The situation has finally made the Chinese government serious in battling the pollution problems. China has achieved some improvements in environmental protection during the recent years. According to the World Bank, ‘China is one of a few countries in the world that have been rapidly increasing their forest cover. It is managing to reduce air and water pollution.’

The literature review in “Environmental Economics and Policy” by Vennemo et al. in a 2009, stated that “although China is starting from a point of grave pollution, it is setting priorities and making progress that resemble what occurred in industrialized countries during their earlier stages of development.” Environmental trends were described as uneven. Quality of surface water in the south of China was improving and particle emissions were stable.
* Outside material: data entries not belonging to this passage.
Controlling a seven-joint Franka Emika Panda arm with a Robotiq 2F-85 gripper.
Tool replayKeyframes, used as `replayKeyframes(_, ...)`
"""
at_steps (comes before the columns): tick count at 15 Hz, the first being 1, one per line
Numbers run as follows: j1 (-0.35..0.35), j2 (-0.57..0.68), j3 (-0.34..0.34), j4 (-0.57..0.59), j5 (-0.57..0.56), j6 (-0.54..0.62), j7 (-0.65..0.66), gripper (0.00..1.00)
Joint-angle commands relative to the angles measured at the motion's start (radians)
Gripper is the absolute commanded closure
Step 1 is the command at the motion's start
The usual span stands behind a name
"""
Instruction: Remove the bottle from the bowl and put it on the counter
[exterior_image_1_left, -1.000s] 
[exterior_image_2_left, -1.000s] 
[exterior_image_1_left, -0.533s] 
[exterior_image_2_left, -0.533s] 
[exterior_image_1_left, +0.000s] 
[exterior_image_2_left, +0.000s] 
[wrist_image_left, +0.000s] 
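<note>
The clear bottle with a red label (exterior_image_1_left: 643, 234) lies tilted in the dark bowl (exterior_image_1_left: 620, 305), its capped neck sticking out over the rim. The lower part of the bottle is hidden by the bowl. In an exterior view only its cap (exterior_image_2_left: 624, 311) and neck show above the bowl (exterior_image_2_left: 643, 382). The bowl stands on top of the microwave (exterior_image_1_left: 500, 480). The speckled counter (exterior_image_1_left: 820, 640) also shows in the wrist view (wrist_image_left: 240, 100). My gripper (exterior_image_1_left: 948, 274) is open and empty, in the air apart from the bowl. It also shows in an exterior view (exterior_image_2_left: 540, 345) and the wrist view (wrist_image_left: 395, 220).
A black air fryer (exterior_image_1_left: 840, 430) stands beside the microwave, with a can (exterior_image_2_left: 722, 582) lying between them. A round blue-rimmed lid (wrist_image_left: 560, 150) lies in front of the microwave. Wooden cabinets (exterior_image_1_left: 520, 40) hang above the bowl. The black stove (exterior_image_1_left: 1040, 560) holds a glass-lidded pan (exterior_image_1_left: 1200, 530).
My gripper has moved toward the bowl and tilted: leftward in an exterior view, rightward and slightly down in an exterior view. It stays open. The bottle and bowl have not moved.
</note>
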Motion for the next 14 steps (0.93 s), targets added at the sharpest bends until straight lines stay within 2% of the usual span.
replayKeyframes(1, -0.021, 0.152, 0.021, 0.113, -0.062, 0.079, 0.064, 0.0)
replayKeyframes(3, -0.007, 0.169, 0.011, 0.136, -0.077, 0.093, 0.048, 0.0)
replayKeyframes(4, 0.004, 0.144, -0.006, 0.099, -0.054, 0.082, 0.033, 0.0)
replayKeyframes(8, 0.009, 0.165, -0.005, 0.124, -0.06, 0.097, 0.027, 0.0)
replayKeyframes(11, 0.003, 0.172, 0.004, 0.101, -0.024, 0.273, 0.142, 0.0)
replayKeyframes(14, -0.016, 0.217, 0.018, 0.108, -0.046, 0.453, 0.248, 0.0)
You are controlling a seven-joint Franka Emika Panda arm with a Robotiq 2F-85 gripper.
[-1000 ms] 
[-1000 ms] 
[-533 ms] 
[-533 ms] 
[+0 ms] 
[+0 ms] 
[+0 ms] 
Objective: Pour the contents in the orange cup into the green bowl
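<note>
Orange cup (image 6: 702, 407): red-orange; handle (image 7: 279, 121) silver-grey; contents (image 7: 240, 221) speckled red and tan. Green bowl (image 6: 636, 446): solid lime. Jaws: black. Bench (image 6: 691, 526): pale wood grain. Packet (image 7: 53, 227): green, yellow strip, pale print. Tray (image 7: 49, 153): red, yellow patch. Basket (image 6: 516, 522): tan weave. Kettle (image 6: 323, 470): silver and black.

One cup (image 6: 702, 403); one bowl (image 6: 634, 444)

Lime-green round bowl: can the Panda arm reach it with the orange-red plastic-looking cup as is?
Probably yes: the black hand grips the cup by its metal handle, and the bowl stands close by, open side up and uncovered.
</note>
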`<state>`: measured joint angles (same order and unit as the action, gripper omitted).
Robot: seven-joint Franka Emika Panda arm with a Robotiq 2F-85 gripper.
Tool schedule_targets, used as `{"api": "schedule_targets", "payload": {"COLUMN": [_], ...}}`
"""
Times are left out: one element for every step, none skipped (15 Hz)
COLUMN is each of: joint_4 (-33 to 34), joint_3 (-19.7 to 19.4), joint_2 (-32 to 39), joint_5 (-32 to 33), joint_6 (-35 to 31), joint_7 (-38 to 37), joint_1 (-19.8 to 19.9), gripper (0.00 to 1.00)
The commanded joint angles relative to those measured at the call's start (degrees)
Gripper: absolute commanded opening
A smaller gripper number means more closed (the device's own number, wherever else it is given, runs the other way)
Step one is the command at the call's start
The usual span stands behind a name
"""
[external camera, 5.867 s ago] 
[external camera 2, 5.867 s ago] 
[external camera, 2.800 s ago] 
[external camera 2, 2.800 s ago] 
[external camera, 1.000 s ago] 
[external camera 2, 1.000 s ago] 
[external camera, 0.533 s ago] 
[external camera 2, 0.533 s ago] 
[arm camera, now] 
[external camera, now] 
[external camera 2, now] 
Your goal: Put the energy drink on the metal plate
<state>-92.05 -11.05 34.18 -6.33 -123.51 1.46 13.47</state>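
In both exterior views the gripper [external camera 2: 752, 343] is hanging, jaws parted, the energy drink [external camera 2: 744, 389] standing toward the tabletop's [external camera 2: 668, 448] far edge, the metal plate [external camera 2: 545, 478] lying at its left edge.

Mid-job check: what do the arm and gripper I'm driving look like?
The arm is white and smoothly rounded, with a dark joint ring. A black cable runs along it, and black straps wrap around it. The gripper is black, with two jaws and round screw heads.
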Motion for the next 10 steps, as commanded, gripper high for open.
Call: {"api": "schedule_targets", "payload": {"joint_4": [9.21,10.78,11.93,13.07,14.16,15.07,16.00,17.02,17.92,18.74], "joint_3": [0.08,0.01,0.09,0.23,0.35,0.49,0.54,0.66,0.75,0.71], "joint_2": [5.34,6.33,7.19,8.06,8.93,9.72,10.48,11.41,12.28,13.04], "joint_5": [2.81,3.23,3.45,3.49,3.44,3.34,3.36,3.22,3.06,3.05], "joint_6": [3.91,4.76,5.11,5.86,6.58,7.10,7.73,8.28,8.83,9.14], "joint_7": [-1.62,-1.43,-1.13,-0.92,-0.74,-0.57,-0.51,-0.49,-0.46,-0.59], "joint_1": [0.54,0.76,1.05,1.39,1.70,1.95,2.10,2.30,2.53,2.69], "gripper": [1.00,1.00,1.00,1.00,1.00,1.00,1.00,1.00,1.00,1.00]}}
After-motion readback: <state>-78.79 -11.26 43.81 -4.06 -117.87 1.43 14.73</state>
But NO2 emissions were increasing rapidly and SO2 emissions had been increasing before decreasing the last year (2007) for which data was available.

Still critics point out the PRC government’s lack of willingness to protect the environment as a common problem of China’s environmental policies. Even in the case of the latest plan, experts are skeptical about its actual influence because of loopholes. This is because economic growth is still the most primary issue of the PRC government that overrides environmental protection.

However if the measures to cut coal usage were applied strictly, it would also mean dismantling of the local economy that is highly reliant on heavy industry. Therefore the pollution problem is a complicated dilemma for the PRC government in terms of its people’s survival.

Environmental activists also charge the Chinese government with blocking access to the facts and are asking why they’ve blocked access to the popular documentary “Under the Dome.” A viral story of a successful journalist and news anchor in China named Chai Jing, and a mother of a little girl. When she was pregnant, she found that her baby had a tumor, which required removal soon after birth. Chai suspected China’s rampant air pollution to be a cause, and that sparked an investigation that became this documentary.

Whatever the cause, or the solution, the pollution of China must serve as a warning to the rest of the world about pollution and it’s devastating affect if we do nothing.